For a one-to-many/many-to-one relationship (they are inverses of each other),
place the foreign key on the many side of the relationship.

**Example: Customer and Visits**

To find the visits for a customer:

In [12]:
%%sql
SELECT *
FROM visits
WHERE customer_id=1

Done.


created_at,customer_id
2016-06-20,1
2016-07-30,1
2016-04-09,1


To find details on the customer for that visit:

In [13]:
%%sql
SELECT *
FROM customers
WHERE id=1

Done.


id,name,age,city,state
1,john,25,San Francisco,CA


#### Many-to-many

For a many-to-many relationship, create a table that contains two foreign keys,
one to each side of the relationship. This intermediate table is often referred
to as a **JOIN table**.

**Example 1: Customers and Products**

Here is our products table.  It lists all the products in the inventory.

In [14]:
%%sql
DROP TABLE IF EXISTS products;  -- Included so we can run this multiple times without error.

CREATE TABLE products (
  id INTEGER PRIMARY KEY
, name VARCHAR(50)
, price FLOAT
);

INSERT INTO products (name, price) VALUES  -- notice the id will be filled automagically
    ('soccer ball', 20.5),
    ('iPod', 200),
    ('headphones', 50);

SELECT * FROM products

Done.
Done.
3 rows affected.
Done.


id,name,price
1,soccer ball,20.5
2,iPod,200.0
3,headphones,50.0


How do we know which customer purchased which product?  Here is our **JOIN** table.

In [15]:
%%sql
DROP TABLE IF EXISTS purchases;  -- Included so we can run this multiple times without error.

CREATE TABLE purchases (
    customer_id INTEGER REFERENCES customers(id)
,   product_id INTEGER REFERENCES products(id)
,   date TIMESTAMP
,   quantity INTEGER
,   PRIMARY KEY(customer_id, product_id, date));

INSERT INTO purchases VALUES 
    (1, 2, '2016-07-30', 2),
    (2, 3, '2016-06-20', 3),
    (1, 3, '2016-04-09', 1);

SELECT * FROM purchases;

Done.
Done.
3 rows affected.
Done.


customer_id,product_id,date,quantity
1,2,2016-07-30,2
2,3,2016-06-20,3
1,3,2016-04-09,1


**Notice**  In the customers and products tables, there are PRIMARY KEY constraints on the IDs.
This ensures there is only 1 record for each customer and product.  We then used those keys to 
place FOREIGN KEY constraints on the customer_id and product_id in purchases.  This ensures our
data will only contain purchases by customers already in the database for products already in the
database.  Any other scenario indicates our data is not correct.

To find the products purchased by a customer:

In [16]:
%%sql
SELECT products.*
FROM products
JOIN purchases
  ON products.id = purchases.product_id
WHERE purchases.customer_id=1

Done.


id,name,price
2,iPod,200.0
3,headphones,50.0


To find the customers who purchased a product:

In [17]:
%%sql
SELECT customers.*
FROM customers
JOIN purchases
  ON customers.id = purchases.customer_id
WHERE purchases.product_id=3

Done.


id,name,age,city,state
1,john,25,San Francisco,CA
2,becky,30,NYC,NY




## Schema Normalization

When designing a database schema (the tables and columns the database will
contain), we aim to minimize redundancy.
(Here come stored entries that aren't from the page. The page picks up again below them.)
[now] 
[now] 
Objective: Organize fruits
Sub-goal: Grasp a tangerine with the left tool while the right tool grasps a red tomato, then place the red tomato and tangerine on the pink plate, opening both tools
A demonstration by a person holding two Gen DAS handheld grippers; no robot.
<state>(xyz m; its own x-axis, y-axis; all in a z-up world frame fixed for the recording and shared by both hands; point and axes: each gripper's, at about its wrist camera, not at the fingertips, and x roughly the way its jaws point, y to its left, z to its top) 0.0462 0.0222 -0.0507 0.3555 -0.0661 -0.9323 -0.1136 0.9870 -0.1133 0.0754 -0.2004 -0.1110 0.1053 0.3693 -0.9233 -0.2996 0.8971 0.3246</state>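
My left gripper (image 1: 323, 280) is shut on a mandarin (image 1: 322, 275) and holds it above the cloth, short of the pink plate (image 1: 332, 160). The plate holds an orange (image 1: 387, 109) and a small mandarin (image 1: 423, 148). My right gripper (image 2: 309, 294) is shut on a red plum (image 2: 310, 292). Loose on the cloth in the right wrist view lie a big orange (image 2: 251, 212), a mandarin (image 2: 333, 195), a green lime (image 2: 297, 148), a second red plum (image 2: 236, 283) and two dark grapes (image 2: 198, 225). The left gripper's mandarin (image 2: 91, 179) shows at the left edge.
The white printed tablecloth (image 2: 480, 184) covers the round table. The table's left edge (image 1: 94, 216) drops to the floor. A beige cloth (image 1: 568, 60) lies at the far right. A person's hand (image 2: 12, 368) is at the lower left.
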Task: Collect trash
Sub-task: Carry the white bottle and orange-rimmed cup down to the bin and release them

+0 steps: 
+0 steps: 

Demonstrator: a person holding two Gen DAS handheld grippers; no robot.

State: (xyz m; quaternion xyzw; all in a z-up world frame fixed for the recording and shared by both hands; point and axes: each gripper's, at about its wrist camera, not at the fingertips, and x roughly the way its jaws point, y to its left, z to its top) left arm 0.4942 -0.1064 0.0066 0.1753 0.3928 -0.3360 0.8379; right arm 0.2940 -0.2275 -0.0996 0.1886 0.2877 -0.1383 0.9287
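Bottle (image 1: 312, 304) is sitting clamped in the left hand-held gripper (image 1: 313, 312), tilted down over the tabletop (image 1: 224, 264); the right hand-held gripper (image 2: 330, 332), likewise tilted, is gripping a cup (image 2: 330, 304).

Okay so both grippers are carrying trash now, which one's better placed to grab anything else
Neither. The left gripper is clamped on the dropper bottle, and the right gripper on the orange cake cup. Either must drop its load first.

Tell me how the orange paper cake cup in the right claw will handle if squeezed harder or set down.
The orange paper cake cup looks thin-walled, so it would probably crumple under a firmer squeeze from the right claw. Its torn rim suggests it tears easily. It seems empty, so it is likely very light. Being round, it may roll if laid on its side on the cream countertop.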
This most importantly comes into play
with relations between data. As you saw above, when you want to relate data to
each other, use a simple foreign key - that's the smallest piece of information
that you can keep about another entry.

As an example, each post has an author, which is an entry in the `customers` table.
In a fully normalized schema, the post entry would have a `customer_id` which would
relate the post to a customer. A denormalized way of doing this would be to have a
column in the `posts` table called `author_name`, which would duplicate the
`name` column in the `customers` table. 

Normalization is largely about reducing redundancy. The cost is that some
queries will take longer to run because you will have to look up additional
information in other tables. The benefit is simplicity and a system that is
easier to understand and use. Always start with a fully normalized schema and
then when performance becomes an issue, you can consider selectively
denormalizing.

You can learn more about database normalization from [Wikipedia][wiki-normal].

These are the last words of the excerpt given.